* Work to complete
Only one stretch of the data below is needed. Output the lines from the one with "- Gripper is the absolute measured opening" up to and including the one with "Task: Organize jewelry", exactly as they stand.

(Extracted material Opens)

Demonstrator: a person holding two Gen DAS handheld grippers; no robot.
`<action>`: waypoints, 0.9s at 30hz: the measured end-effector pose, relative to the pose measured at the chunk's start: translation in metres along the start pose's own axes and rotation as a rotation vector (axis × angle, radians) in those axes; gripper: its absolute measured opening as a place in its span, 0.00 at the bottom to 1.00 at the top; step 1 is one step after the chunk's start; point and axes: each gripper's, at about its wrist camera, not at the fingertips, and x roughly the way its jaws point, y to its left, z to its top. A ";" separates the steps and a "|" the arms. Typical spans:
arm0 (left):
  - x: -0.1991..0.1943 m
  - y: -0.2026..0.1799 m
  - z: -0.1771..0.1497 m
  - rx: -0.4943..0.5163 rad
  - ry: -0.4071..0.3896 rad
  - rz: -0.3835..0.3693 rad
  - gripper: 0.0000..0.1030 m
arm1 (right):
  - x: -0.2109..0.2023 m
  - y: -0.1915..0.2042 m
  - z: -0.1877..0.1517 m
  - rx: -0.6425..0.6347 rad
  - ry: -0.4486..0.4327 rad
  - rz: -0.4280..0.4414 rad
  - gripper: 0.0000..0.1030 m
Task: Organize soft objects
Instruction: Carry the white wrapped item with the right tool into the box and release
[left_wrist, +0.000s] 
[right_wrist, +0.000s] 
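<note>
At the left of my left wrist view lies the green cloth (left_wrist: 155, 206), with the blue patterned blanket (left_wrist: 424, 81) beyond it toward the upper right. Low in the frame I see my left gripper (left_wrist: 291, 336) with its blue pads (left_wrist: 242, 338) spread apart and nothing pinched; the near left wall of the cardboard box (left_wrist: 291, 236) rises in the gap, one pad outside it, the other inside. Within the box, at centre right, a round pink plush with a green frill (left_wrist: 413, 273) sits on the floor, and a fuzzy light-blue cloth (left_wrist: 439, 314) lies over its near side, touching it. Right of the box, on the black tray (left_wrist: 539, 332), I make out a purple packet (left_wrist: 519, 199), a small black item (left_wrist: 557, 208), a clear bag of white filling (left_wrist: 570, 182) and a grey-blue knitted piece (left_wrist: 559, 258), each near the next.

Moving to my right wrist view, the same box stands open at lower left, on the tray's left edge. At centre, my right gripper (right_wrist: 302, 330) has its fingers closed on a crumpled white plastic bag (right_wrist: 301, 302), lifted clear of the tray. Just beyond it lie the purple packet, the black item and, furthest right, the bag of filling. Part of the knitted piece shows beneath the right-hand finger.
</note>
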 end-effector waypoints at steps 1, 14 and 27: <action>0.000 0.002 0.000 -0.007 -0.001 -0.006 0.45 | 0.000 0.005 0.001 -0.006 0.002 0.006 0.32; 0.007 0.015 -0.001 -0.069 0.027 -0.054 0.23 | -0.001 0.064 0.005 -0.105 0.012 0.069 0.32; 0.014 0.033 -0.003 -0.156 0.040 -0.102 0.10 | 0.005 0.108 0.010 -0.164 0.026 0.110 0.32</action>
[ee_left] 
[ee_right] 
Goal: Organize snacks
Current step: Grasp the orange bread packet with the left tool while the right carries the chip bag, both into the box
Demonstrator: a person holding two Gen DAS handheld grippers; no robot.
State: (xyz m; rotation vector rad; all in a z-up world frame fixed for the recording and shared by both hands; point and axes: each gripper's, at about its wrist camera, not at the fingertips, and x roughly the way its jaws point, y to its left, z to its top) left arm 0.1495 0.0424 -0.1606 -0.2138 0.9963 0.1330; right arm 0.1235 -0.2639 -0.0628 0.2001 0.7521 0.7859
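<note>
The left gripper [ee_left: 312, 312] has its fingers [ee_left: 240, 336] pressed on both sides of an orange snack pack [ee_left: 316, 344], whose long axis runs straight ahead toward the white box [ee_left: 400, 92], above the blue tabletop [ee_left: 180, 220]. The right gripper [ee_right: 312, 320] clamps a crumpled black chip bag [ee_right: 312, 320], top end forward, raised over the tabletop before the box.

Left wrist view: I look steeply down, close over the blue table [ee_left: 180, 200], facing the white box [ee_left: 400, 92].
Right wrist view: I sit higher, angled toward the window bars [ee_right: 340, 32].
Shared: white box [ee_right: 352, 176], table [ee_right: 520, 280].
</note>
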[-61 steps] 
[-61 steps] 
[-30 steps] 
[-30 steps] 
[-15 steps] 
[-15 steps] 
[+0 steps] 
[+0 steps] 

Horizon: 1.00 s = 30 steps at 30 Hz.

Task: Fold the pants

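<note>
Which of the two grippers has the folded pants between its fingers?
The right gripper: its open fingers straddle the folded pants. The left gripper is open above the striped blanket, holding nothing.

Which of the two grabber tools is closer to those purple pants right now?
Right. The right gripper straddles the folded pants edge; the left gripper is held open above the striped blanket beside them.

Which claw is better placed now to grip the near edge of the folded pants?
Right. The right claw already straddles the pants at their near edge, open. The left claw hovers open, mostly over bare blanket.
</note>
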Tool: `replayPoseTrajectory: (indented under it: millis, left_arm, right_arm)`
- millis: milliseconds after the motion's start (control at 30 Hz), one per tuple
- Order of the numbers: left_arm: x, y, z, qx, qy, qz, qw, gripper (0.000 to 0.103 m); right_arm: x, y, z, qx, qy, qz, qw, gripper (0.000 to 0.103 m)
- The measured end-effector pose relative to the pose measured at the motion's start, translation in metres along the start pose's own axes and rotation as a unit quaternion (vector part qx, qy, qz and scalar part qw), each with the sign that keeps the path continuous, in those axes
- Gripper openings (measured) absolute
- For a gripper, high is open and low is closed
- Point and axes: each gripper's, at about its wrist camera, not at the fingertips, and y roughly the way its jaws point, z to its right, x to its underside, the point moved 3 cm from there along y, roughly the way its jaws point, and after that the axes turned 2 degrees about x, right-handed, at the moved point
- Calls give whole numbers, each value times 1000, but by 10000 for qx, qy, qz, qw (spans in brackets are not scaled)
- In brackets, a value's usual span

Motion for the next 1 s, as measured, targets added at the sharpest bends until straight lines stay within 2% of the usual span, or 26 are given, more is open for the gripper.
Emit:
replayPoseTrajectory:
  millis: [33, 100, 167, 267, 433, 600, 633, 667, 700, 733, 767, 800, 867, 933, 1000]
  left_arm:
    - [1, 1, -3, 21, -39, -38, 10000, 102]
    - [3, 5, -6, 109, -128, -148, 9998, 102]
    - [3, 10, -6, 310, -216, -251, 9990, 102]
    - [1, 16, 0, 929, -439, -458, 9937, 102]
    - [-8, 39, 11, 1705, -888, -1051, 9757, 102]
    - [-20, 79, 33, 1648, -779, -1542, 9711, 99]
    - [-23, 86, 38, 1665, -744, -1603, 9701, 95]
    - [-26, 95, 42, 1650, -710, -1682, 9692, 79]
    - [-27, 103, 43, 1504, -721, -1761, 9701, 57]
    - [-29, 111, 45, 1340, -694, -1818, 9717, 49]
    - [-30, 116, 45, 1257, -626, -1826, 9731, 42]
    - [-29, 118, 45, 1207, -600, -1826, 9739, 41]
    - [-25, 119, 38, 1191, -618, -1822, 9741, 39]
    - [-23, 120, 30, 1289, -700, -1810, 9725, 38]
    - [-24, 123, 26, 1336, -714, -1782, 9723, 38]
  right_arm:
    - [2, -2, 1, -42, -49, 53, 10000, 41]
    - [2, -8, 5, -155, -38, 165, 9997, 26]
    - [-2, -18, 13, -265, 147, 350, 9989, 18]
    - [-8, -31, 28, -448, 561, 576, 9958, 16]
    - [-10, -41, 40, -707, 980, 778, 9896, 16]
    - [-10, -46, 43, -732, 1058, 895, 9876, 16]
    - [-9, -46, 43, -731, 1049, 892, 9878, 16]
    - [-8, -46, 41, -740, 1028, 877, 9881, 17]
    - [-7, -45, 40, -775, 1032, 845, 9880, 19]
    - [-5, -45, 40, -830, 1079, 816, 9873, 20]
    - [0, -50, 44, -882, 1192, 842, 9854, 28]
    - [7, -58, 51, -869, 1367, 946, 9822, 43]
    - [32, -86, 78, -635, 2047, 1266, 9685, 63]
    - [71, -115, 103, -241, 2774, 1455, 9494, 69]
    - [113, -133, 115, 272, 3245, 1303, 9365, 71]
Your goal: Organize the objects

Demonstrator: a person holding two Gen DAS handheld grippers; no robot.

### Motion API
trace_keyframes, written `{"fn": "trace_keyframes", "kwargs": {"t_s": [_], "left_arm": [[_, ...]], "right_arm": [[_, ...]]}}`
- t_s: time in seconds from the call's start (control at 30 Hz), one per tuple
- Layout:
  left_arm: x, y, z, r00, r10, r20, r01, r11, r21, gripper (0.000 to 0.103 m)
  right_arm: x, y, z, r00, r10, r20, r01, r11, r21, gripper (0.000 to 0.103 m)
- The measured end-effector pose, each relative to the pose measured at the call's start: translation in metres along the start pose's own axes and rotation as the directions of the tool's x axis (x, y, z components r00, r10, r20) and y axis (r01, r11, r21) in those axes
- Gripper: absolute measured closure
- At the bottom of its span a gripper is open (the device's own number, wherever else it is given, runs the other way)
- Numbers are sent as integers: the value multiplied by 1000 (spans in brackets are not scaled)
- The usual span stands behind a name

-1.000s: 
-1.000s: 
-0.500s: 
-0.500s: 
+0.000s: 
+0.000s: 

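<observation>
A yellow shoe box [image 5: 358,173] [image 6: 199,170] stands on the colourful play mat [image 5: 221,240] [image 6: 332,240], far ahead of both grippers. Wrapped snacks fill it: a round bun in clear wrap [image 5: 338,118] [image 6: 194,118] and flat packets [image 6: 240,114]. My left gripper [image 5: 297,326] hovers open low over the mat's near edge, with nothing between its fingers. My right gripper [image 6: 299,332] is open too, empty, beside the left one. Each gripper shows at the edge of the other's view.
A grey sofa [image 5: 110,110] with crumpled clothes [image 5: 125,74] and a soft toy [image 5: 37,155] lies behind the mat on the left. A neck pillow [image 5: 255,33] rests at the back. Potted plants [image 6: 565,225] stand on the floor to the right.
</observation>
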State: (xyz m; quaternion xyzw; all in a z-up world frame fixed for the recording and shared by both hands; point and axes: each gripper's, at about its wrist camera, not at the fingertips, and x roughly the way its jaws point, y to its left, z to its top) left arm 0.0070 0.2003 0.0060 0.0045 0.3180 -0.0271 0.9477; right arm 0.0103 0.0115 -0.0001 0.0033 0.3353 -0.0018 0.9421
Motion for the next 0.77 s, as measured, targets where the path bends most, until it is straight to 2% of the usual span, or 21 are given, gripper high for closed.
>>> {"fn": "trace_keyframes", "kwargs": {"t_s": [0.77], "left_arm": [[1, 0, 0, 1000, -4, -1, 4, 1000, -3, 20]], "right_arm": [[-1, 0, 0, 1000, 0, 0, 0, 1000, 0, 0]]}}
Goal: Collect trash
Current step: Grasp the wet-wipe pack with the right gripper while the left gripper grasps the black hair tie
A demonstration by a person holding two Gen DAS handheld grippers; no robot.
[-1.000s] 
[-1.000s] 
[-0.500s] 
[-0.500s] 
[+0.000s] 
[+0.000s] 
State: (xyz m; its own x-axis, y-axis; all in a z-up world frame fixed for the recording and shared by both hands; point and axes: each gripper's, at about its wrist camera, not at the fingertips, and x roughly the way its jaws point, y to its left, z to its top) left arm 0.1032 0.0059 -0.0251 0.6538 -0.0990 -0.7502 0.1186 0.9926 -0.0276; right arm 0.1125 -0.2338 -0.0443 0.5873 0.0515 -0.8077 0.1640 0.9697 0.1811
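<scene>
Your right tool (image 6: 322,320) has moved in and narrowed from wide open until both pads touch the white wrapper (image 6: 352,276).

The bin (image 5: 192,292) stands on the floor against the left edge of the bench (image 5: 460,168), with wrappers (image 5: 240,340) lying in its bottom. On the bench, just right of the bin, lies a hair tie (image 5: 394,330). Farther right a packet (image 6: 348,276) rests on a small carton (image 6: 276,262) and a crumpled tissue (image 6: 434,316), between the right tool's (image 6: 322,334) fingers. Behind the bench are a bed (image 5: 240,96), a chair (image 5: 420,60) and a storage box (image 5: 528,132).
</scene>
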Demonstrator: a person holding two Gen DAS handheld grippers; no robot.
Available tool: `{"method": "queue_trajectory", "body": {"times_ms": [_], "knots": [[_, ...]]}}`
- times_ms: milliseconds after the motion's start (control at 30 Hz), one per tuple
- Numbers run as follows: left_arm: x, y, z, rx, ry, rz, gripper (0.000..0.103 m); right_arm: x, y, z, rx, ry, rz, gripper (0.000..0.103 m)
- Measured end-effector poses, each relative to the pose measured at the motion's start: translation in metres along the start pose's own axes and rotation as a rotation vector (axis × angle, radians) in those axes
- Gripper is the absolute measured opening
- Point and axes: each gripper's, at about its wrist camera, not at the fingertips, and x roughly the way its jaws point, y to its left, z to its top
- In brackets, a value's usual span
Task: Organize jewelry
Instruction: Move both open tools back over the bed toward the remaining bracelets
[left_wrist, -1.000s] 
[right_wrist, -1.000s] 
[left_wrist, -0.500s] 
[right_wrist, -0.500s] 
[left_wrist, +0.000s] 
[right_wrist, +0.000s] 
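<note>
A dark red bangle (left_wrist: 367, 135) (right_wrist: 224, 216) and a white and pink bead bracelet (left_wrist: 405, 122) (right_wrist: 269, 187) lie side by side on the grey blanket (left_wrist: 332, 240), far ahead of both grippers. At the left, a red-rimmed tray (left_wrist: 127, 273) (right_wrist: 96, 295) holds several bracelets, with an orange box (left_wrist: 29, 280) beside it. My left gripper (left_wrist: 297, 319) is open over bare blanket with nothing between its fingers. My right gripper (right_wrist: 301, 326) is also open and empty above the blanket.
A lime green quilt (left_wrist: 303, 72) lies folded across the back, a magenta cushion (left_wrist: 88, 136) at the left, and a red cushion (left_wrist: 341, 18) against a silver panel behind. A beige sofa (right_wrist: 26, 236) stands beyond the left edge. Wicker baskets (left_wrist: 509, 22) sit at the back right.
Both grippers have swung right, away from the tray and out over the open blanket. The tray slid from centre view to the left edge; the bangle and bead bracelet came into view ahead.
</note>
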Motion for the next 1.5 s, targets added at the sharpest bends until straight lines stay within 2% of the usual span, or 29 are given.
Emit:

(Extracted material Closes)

* Task solution
- Gripper is the absolute measured opening
- Point and axes: each gripper's, at about its wrist camera, not at the fingertips, and x roughly the way its jaws point, y to its left, z to its top
- In brackets, a value's usual span
Task: Organize jewelry

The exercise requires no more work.